Cours Stage - Dénoncer les travers de la société

Exercice - Le Chef, Dino Buzzati

L'énoncé

Lire la nouvelle suivante et répondre aux questions.

 

Le Chef

Il est directeur d’une grande industrie, il a passé la soixantaine, tous les matins il se lève à six heures, été comme hiver ; à sept heures il est déjà à l’usine où il reste jusqu’à huit heures du soir et au-delà. Même le dimanche il va travailler, même si les ateliers et les bureaux sont déserts ; mais une heure plus tard, ce qu’il considère comme un vice. Il est l’homme sérieux par excellence, il sourit rarement, il ne rit jamais. L’été, il se permet, mais pas toujours, une semaine de vacances dans sa villa sur le lac. Il n’a aucune faiblesse, il ne fume pas, ne boit ni café ni alcool, il ne lit pas de romans. Il ne tolère aucune faiblesse chez les autres. Il se croit très important. Il est important. Il est très important. Il dit des choses importantes. Il a des amis importants. Il ne donne que des coups de téléphone importants. Même ses blagues en famille sont très importantes. Il se croit indispensable. Il est indispensable. Les obsèques auront lieu à quatorze heures trente demain, le cortège se réunira au domicile du défunt.

 

Dino Buzatti, "Le chef", Les Nuits difficiles. Éditions Robert Laffont 1972.


Question 1

Quels éléments du texte présentent le personnage du chef comme un être important ?

Le personnage est présenté comme un être important car : 

- il a un poste à responsabilités : "il est directeur d'une grande industrie"

- il travaille beaucoup : "à sept heures il est déjà à l'usine où il reste jusqu'à huit heures du soir et au-delà", "même le dimanche il va travailler"

- il est décrit comme "l'homme sérieux par excellence"

- il est fort et volontaire : "il n'a aucune faiblesse, il ne fume pas, ne boit ni café ni alcool"

- il est décrit comme "important" et "indispensable"

Question 2

Y-a-t-il des éléments qui nuancent cette première impression d'importance du personnage ? Si oui, lesquels.

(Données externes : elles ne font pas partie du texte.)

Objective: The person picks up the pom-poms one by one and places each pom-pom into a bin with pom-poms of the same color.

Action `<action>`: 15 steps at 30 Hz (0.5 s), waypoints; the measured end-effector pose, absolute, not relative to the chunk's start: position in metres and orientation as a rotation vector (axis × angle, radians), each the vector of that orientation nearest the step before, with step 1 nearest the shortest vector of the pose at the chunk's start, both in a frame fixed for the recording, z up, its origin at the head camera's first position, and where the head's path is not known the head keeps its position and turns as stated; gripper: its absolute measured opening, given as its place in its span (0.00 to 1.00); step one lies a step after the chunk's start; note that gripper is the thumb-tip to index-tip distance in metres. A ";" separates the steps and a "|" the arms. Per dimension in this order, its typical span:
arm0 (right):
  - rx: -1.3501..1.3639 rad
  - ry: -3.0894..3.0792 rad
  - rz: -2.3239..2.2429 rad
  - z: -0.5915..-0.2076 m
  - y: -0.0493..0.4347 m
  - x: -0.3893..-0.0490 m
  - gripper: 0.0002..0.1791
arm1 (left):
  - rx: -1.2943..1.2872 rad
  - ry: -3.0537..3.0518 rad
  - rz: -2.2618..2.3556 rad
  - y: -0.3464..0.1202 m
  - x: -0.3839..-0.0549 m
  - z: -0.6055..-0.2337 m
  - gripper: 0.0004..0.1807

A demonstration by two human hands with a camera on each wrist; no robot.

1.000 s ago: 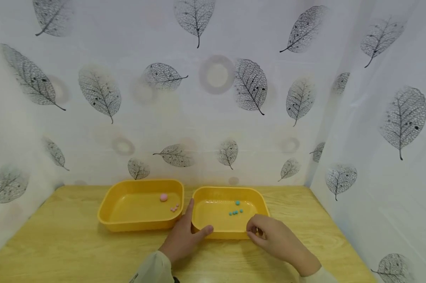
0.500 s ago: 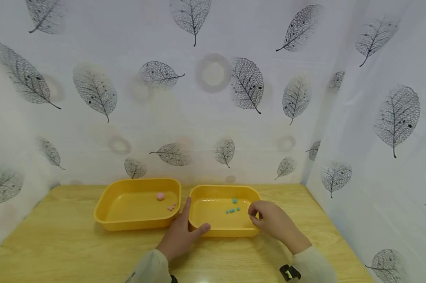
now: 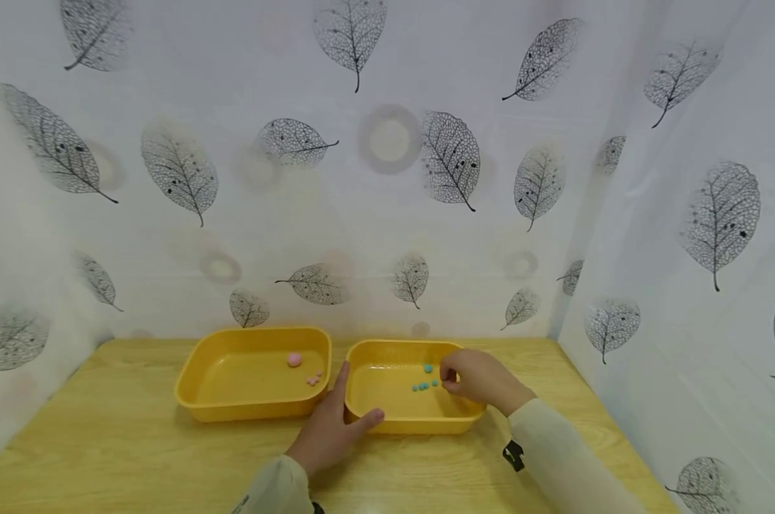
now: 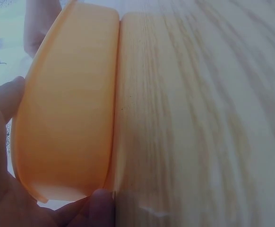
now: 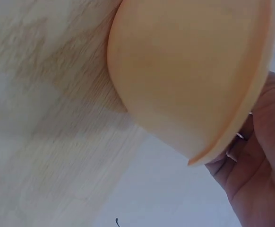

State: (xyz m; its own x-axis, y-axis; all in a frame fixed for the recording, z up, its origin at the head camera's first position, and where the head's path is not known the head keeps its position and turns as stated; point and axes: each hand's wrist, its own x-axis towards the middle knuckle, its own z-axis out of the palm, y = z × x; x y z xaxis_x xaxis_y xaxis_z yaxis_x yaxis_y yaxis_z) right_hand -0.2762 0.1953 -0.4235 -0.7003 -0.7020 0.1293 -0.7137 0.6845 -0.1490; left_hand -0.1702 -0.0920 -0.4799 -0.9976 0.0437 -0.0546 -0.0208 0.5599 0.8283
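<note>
Small teal balls (image 3: 424, 386) and a larger teal ball (image 3: 428, 369) lie in the right yellow tray (image 3: 400, 426). My left hand (image 3: 329, 428) holds this tray's near-left corner, thumb along the front rim and index finger up the left side. In the left wrist view, the thumb of my left hand (image 4: 0, 142) touches the tray rim (image 4: 28, 90). Over the tray's right part, my right hand (image 3: 483, 378) has thumb and index finger drawn together beside the teal balls. Whether anything is between those fingertips is hidden. The right wrist view shows my right hand (image 5: 255, 165) behind the tray wall (image 5: 189, 71).
To the left stands another yellow tray (image 3: 252, 412) with a larger pink ball (image 3: 293, 360) and several small pink balls (image 3: 313, 380). Both trays rest on a wooden table (image 3: 168, 464). A white leaf-patterned curtain (image 3: 387, 214) rises behind and beside the table.
My right hand has moved from the tray's near-right corner inward and away from me, over the tray beside the teal balls. My left hand has stayed on the tray. The balls look unmoved.
</note>
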 end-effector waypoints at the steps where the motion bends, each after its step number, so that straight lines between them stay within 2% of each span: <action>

Oui, l'importance du personnage est fortement nuancée, voire même remise en question :

- On peut trouver ridicule d'aller travailler le dimanche "même si les ateliers et les bureaux sont déserts".

- Sa vie semble triste : "il sourit rarement, il ne rit jamais", "l'été il se permet, mais pas toujours, une semaine de de vacances", "il ne lit pas de romans"

- Le chef semble méprisant et désagréable envers les autres : "il ne tolère aucune faiblesse chez les autres"

- Il semble imbu de lui-même : "il se croit très important", "il se croit indispensable

 

Question 3

En quoi le texte et sa construction traduisent l'ironie du narrateur ?

Le narrateur présente d'abord le personnage comme un homme respectable et important, puis au fil du texte on comprend qu'il se moque de son sérieux et de son manque de fantaisie.

 

- On remarque que des débuts de phrases élogieuses se terminent avec ironie :

"Même le dimanche il va travailler [= homme sérieux], même si les ateliers et les bureaux sont déserts [= c'est donc un peu inutile d'aller travailler le dimanche] ; mais une heure plus tard, ce qu’il considère comme un vice. [= si arriver au travail un dimanche à 8h plutôt que de faire la grasse matinée est un vice, alors quelle triste vie !]"

"Il est l’homme sérieux par excellence [= le lecteur est impressionné], il sourit rarement, il ne rit jamais. [= quel homme triste et peu intéressant !]"

 

- Le personnage n'est jamais nommé, il n'a ni nom ni fonction, il n'est qu'un "il" répété en boucle (23 fois !). Le narrateur ne l'estime pas digne d'être nommé.

 

- Le texte procède en accumulations :
$\rightarrow$ L'énumération : "Il n’a aucune faiblesse, il ne fume pas, ne boit ni café ni alcool, il ne lit pas de romans."
$\rightarrow$ La répétition : Le mot "important" est répété de très nombreuses fois, on commence vite à ne plus y croire.
$\rightarrow$ La gradation : "Il se croit […] il est"

 

- La fin du texte apporte une chute, un coup de théâtre.
$\rightarrow$ On passe au futur. Tout le reste du texte était au présent alors qu'on comprend que le personnage n'existe en fait plus qu'au passé.
$\rightarrow$ Le "il" perd encore de sa consistance en devenant le "défunt", un homme fini.

Pense au vocabulaire utilisé pour caractériser le personnage, à la construction des phrases, à la fin du texte, etc.

Question 4

Le narrateur fait-il donc plutôt l'éloge ou la critique du personnage ? 

La critique.

Même si le personnage est en réalité décédé et que notre savoir-vivre nous interdit généralement de critiquer les morts, ici l'auteur ne s'interdit ni ironie et humour noir.